Oil prices: Oil prolongs losses due to release of reserves, war in Yemen

SINGAPORE: Oil prices Loss lingered on Monday as investors eyed the release of supply from strategic reserves from consuming nations, while a ceasefire in Yemen could ease concerns about supply disruptions in the Middle East.

Brent raw futures contract fell 79 cents, or 0.8%, to $103.60 a barrel by 0037 GMT while US West Texas Intermediate crude was at $98.45 a barrel, down 82 cents, or 0.8%. Both contracts slid $1 when the market opened on Monday.

The United Nations brokered a two-month truce between the Saudi-led coalition and the Iran-aligned Houthi group for the first time in the seven-year conflict. Saudi Arabic oil The facilities were hit by the Houthis during the conflict, adding to supply disruptions from Russia.

“This is a threat to supply, and a ceasefire would reduce that threat to supply,” said Phil Flynn, an analyst at Price Futures Group.

Oil and Gas Condensation Quantity No. 2 exporter in the world fell to 11.01 million bpd (bpd) in March, from an average production of 11.08 million bpd in February, industry sources said. Russian refining and exports have been hit by Western sanctions and buyer aversion after Russia’s invasion of Ukraine. Estimates of the loss of Russian oil supply range from 1 million to 3 million barrels per day.

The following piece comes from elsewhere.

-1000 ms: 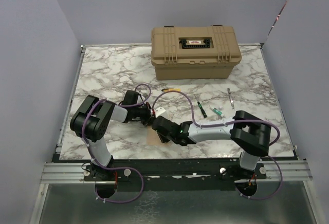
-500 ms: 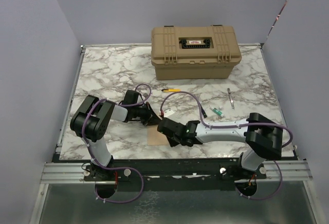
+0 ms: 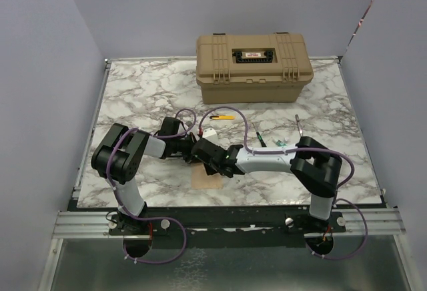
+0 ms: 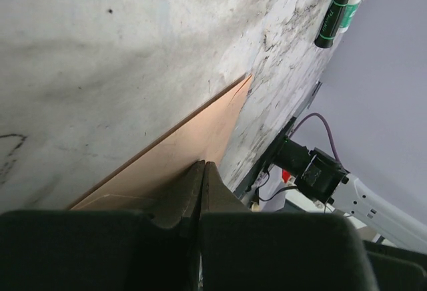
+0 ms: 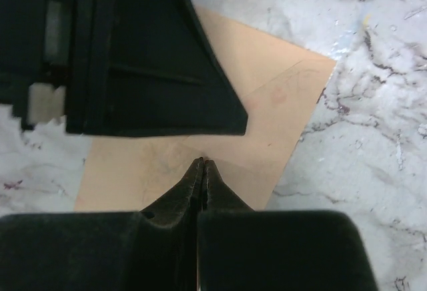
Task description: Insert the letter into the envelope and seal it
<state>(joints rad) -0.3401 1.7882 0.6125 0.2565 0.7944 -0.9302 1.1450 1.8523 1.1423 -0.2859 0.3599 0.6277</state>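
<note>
1. Table (image 3: pixel 133 97): marble top. Its near edge runs close to the envelope's near edge. Open marble lies left and far left of the arms.
2. Toolbox (image 3: pixel 253 67): tan, lid down, at the far edge, well apart from both arms.
3. Left gripper (image 4: pixel 202 169): fingers pressed together, tips down on the paper. From above, its tips are hidden among the wrists.
4. Right gripper (image 5: pixel 202 165): fingers together, tips resting on the envelope just beside the left gripper.
5. Envelope (image 5: pixel 280 97): flat, near centre-left. Its far part is covered by both grippers. Faint crease lines show; flap and contents cannot be made out.
6. Green marker (image 3: pixel 261 141) lies right of the grippers; yellow pen (image 3: pixel 222 116) lies beyond them.
</note>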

Oil prices fell about 13% last week after US President Joe Biden announced that up to 1 million barrels per day of oil would be sold from the US Strategic Petroleum Reserve (SPR) for six months starting May. Mr. Biden said the release, the third in the last six months, would act as a bridge until domestic producers were able to boost output and bring supply back into balance with demand.

The US Department of Energy officially outlined the sale of oil from emergency reserves while members of the International Energy Agency also agreed to reveal more oil on Friday.

“Combined efforts by the US and its allies may temporarily balance the supply shortfall in 2022, but it may not be,” said Tina Teng, market analyst at CMC Markets APAC & Canada. long-term solution”.

“Also, US oil producers may be reluctant to increase output to keep margins high.”

Despite calls from Biden for US energy companies to ramp up production, rig count growth remains slow as drillers continue to return. shareholder from higher crude oil prices rather than boosting production.

Demand concerns in China, the world’s top oil importer, persist as the most populous city Shanghai has extended its COVID-19 lockdown.

China’s Ministry of Transport expects a 20% drop in land traffic and a 55% drop in flights over the three-day Qingming holiday due to the outbreak of COVID-19 cases in the country.